C++ is the only sane language.

Once you know c++ there is no reason to use anything else. Unless of course you want the best speed possible in that case you would use assembly (sometimes I use it inline with c++ just for speed). As for making your own code for complicated things you can either have fun and do it yourself or use a third party library.

I tried learning JAVA, I decided it was just like c++ but slower and with too many rules.

C++ is by far my favorite language, but there's a lot of reasons to use other languages. It's incredibly self-harming to restrict yourself to a single language.

e.g. Some personal experiences:
* I want a really simple program to copy certain files from Windows directory A to directory B -- C++ is overkill, I can write this program in 30 seconds with Batch.
* I want to do some basic analysis of some data and display it in a simple table for my own use only -- C++ requires me to build a GUI and write a lot of boilerplate code. Instead I could write 10 lines of JavaScript and spit out HTML to a web-browser.
* I want to write some non-performance-critical gameplay code without worrying about memory management, and would like to use modern features such as closures (on platforms that don't yet have C++11 compilers), and dynamic code reloading (for fast iteration) -- I'll just use Lua.
* I'm doing a bunch of data-processing work, which requires me to be able to quickly iterate on GUIs, load XML files and write out binary streams, while making use of a lot of "standard" data structures. I don't care about memory usage or performance that much, I just want quick development time -- I'll use C#.
* I'm targeting a GPU -- I'll use HLSL, for obvious enough reasons.

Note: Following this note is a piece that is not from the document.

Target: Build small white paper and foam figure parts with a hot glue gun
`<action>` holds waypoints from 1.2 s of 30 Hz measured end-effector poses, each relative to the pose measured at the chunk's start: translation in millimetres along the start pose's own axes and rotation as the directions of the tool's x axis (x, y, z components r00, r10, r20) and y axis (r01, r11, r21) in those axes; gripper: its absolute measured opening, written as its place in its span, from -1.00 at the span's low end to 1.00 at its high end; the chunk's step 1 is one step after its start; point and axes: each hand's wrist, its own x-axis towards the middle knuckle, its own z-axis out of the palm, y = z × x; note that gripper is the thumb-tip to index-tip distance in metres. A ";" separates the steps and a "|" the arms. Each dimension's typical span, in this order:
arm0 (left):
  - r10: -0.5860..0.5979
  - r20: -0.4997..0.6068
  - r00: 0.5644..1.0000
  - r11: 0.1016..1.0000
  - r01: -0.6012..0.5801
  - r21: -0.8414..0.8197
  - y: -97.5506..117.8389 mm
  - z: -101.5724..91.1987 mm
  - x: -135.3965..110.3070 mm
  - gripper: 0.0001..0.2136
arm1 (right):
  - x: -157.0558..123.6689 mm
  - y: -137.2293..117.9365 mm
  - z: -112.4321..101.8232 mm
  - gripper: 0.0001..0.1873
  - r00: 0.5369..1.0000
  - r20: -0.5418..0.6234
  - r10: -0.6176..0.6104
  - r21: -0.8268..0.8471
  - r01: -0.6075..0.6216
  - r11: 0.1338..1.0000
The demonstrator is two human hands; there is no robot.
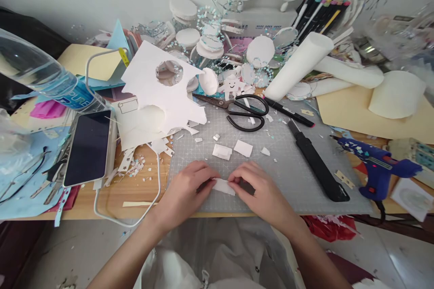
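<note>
A small white strip of paper is stretched between my two hands, just above the front of the grey cutting mat. My left hand pinches its left end between thumb and fingers. At the other end, my right hand grips it the same way. Just beyond my fingers lie a small folded white piece and a flat white paper rectangle. A smaller white scrap rests to their right.
Black-handled scissors, a black marker and a utility knife lie on the mat. To the right is a blue glue gun. Cut white paper, a phone and a tilted water bottle occupy the left.
</note>
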 end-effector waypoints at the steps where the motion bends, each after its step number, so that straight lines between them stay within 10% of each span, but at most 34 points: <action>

Every programmer should learn as many languages as they can and put them in their toolbox. A bigger toolbox gives you more options so you're not hitting nails with a screwdriver...

As for performance, algorithmic optimisation and memory-layout optimisation are much more important than reducing cycles by outsmarting the compiler with manually written assmebly. It should be very rare that there's a need to use inline assembly (and in many of those cases, intrinsics can be a better option).

Edited by Hodgman, 15 September 2012 - 12:14 AM.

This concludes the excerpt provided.